### Directions
If a line in the entries contains the word "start", list it.

### Records for this exercise
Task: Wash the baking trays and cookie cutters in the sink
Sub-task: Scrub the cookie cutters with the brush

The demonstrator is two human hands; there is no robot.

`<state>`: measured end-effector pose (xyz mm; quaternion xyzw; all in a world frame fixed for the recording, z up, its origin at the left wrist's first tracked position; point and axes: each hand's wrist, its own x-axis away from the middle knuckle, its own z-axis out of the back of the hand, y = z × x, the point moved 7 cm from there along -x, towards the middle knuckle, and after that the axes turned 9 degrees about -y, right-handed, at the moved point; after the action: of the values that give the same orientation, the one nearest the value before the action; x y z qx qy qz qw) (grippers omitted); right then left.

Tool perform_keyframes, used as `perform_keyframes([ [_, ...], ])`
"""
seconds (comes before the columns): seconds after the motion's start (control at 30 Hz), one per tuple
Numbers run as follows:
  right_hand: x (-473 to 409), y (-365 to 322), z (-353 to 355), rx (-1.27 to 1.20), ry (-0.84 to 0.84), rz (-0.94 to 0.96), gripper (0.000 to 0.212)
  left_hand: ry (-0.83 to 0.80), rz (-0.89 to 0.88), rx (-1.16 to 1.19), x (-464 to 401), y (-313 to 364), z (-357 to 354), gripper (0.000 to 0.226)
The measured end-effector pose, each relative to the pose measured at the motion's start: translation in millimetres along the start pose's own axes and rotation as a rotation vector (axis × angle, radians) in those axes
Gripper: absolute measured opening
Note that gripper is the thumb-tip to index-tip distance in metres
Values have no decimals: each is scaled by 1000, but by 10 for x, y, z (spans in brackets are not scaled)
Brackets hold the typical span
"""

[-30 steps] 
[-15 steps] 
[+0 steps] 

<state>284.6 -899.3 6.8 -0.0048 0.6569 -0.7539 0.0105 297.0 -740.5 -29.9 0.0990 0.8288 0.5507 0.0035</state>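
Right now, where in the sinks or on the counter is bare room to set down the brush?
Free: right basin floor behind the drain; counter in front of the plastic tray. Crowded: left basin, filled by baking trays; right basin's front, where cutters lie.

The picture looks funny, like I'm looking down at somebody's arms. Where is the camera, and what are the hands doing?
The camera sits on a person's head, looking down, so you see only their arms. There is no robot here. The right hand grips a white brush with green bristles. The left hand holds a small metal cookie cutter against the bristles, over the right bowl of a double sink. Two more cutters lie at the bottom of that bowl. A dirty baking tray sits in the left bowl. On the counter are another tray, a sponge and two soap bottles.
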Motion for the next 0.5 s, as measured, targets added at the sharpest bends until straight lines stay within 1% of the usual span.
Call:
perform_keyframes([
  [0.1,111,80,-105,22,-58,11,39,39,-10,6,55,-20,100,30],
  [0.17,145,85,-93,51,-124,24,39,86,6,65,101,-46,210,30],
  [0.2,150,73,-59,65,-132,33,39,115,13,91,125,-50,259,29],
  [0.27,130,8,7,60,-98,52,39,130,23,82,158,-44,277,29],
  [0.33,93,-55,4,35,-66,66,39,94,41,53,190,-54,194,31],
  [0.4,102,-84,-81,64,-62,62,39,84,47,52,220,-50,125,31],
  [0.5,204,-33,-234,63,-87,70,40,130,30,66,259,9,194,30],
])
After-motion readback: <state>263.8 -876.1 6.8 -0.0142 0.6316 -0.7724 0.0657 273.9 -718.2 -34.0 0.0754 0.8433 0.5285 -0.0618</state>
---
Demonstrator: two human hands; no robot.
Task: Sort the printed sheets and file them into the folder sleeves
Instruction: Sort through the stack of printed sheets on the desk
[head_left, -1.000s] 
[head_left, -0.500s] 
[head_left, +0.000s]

### Result for this exercise
seconds (comes before the columns): seconds after the motion's start (control at 30 Hz), one per tuple
The measured end-effector pose, each relative to the pose measured at the motion's start: translation in millimetres along the start pose's own axes and rotation as a rotation vector (axis × angle, radians) in those axes

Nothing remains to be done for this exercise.